In every way, Alba seems like an ordinary albino bunny. But put her under a disco light and watch
her glow. Alba is a genetically modified "creation" of artist Eduardo Kac, who persuaded scientists to
inject jellyfish genes into her when she was a developing embryo. Now Alba the rabbit, including her
eyes and whiskers, glows fluorescent green under ultraviolet light. (For her photo and more, check out
www.ekac.org/gfpbunny/ [link gone--ed. note.)

Alba is but one of many bizarre genetically modified animals produced by modern scientists.
Honolulu researchers made 11 glowing green mice, and scientists at the Oregon Regional Primate
Research Center are working to make glow-in-the-dark rhesus monkeys. They have not reported
success yet, which leads one to wonder about the sort of jelly-fish-monkey mutants they might have
made in the attempts.

Alba may have been made for the sake of "art" but plenty of scientists are tampering with animals'
genes to make them disease-resistant, grow faster, or produce drugs.

Milk from genetically modified rabbits has already been used in the Netherlands to successfully treat
four babies suffering from Pompe's disease--a rare, potentially fatal muscular disorder.

Scientists from Quebec have inserted spiders' genes into goats to make them produce spider's-web
protein in their milk. Spidroin--spider's silk--is stronger and more flexible than steel and could be
used to make everything from parachutes to oil drums if it can be mass-produced. Watch for dairy
goat farms.

Other genetic modifications of animals have sprung from commercial hopes: salmon have been
engineered to grow three times faster than normal, for example, and U.S. scientists genetically
engineered chickens to grow meatier legs in place of their wings.

Of course, newfangled baby-making techniques have made use of animals too. Japanese researchers
transplanted spermatagonia into rat and mice testes to make them produce human sperm. Mice have
also been used to incubate human eggs.

Then there are the efforts to repopulate endangered species through cloning. Indian scientists have set
aside US$1 million to make a test-tube baby cheetah.

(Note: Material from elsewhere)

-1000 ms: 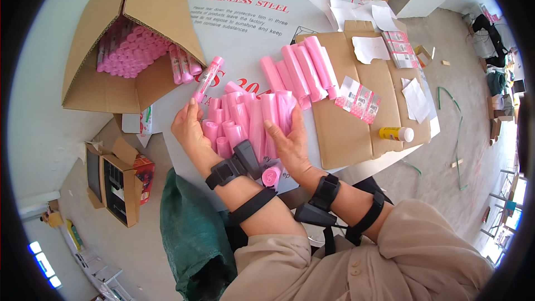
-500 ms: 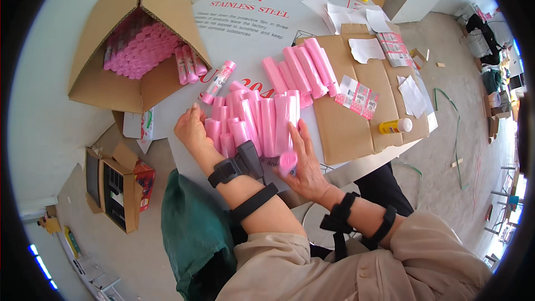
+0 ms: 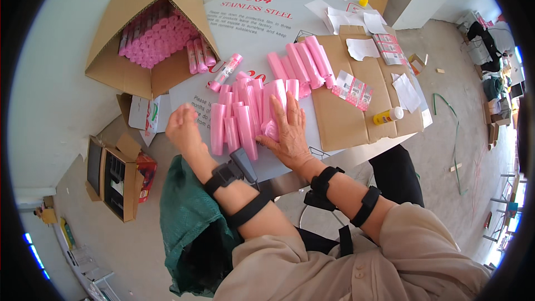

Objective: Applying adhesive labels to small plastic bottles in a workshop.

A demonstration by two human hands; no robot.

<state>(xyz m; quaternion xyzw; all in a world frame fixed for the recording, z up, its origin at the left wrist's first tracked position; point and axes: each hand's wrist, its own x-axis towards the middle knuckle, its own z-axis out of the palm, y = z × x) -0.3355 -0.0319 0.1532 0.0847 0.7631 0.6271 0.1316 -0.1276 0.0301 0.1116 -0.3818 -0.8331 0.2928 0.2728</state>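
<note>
Rolls of pink plastic bags (image 3: 245,114) lie side by side in a pile on the table. My right hand (image 3: 291,136) rests on the pile's right side, fingers stretched out and thumb apart, touching rolls; its palm hides part of them. Left of the pile, my left hand (image 3: 183,127) is raised with curled fingers, apart from the rolls, and nothing shows in it. Beyond the pile lies one roll with a printed label (image 3: 227,71). More plain pink rolls (image 3: 305,62) are grouped behind, to the right.
An open carton (image 3: 103,50) full of pink rolls lies at the far left. Flattened cardboard (image 3: 334,120) on the right bears label sheets (image 3: 353,90), white papers (image 3: 362,49) and a yellow glue stick (image 3: 387,115). A green sack (image 3: 192,212) is beside my left arm.
My right hand has moved up onto the pile from the table's near edge, where a roll was at its fingers. My left hand has shifted slightly away from the rolls.
</note>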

An American firm has already impregnated a dairy cow with a gaur, a rare ox-like creature. A domestic
cat, impregnated using the same sort of technologies used on humans, gave birth to an endangered
wildcat last year.

Scientists are even picking the frozen wooly mammoth carcass uncovered in Siberia last fall for a
DNA sample they can use to create a clone embryo--to gestate in an elephant, perhaps. Real-life
Jurassic Park.

There are scientific endeavours with animals that are harder to comprehend. American scientists
injected human photopigment into developing mice to give them technicolour vision, and a team of
Harvard Medical School researchers succeeded in making a chick embryo grow tooth buds.

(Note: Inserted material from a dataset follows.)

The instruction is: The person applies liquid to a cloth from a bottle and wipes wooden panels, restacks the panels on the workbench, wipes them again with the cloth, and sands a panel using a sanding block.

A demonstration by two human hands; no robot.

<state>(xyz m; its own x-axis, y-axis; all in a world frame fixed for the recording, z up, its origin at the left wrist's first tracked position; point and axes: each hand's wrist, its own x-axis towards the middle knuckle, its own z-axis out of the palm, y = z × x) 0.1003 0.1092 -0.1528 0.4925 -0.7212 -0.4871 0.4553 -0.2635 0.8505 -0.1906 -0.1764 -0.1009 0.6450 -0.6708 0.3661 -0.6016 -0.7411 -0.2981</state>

And there are mutants created with more obvious human possibilities. A virus carrying a
growth-producing gene injected into mouse muscles made them supermice--27% stronger. Package
that for human consumption and you'd have something to sell Olympic athletes.

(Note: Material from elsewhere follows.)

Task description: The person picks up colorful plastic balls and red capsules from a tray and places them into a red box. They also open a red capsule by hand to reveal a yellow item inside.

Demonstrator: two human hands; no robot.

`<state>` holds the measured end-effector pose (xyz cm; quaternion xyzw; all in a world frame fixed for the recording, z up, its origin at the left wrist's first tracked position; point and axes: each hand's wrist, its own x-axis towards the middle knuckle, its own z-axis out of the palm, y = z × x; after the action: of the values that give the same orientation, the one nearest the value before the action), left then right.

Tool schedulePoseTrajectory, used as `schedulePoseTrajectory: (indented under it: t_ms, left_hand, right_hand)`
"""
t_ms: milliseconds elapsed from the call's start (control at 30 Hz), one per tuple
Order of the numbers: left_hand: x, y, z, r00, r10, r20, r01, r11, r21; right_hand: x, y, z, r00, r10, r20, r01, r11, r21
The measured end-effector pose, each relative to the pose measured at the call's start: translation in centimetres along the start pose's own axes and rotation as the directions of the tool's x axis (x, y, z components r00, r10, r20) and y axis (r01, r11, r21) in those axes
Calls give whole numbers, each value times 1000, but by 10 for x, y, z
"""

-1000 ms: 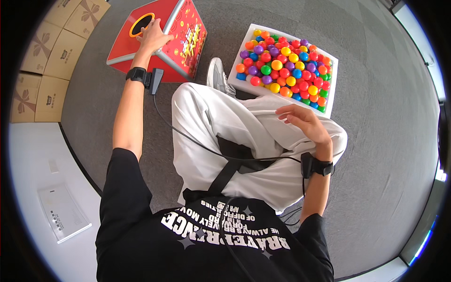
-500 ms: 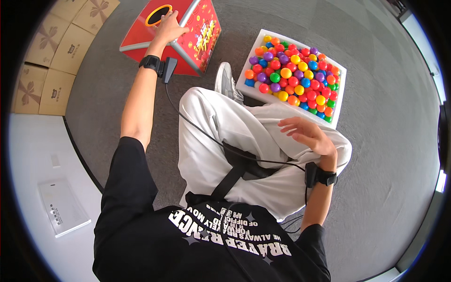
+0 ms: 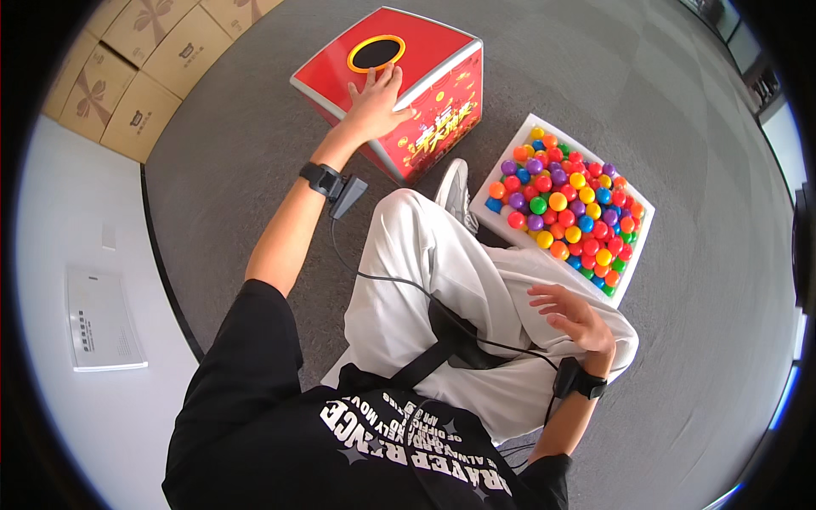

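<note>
My left hand (image 3: 374, 106) rests, fingers spread, on the top near edge of a red lottery box (image 3: 429, 32) with silver edging. Its fingertips reach the orange-rimmed round hole (image 3: 376, 54) in the lid, and nothing is held. My right hand (image 3: 576, 317) hovers over my right knee, empty, with its fingers loosely bent and apart. Beyond that knee stands a shallow white tray (image 3: 643, 240) full of small plastic balls (image 3: 557, 201) in red, orange, yellow, green, blue and purple. The box stands left of the tray on the floor.
Cardboard boxes (image 3: 146, 110) are stacked at the far left along the white wall (image 3: 102, 195). My crossed legs in white trousers (image 3: 399, 263) fill the middle, with a grey shoe (image 3: 457, 194) between box and tray. A black cable (image 3: 399, 280) runs between my wrists across my lap.
The whole view has shifted, so the box, tray and legs appear lower and further right. My left hand stays on the box's edge; my right hand keeps its place over the knee.
</note>
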<state>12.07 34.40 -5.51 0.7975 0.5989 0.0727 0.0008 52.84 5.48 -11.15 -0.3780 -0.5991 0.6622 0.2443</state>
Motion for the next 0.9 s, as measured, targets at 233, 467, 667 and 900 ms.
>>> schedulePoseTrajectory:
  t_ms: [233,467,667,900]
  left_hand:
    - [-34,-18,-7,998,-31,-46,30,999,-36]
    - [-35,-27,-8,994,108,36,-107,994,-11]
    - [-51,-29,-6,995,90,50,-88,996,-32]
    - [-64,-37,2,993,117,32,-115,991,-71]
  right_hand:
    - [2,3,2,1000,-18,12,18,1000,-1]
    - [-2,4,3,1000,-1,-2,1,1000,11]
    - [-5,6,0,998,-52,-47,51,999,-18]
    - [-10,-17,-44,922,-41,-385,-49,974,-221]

Don't bet human animals will be off limits to such genetic tinkering. A broad scientific consensus says
technology for human genetic "enhancement" is about to arrive. In vitro fertilization won't be merely
for the rich and infertile; it will be for the masses, biologist Gregory Stock told a gathering of fertility
doctors in California last month. "The battle is going to be between two factions: one that thinks of
these things as something that's going to destroy us, the other that feels this is our chance to transcend
the limitations of our own biology."

And who wouldn't want their children to transcend the limitations of human stupidity? Why shouldn't
a basketball fan ensure his baby boy inherits a few extra inches, so he can have a go at the big league?
Princeton University biologist (and human cloning enthusiast) Lee Silver told ABC Nightline news
last year (approvingly) that parents may soon be able to have their embryonic offspring enhanced with
wolf eye genes, all the better to see with at night.

Now what caring parent would deny their child night vision if she could have it? Hard to say, but why
bother if you can just make everyone else glow in the dark?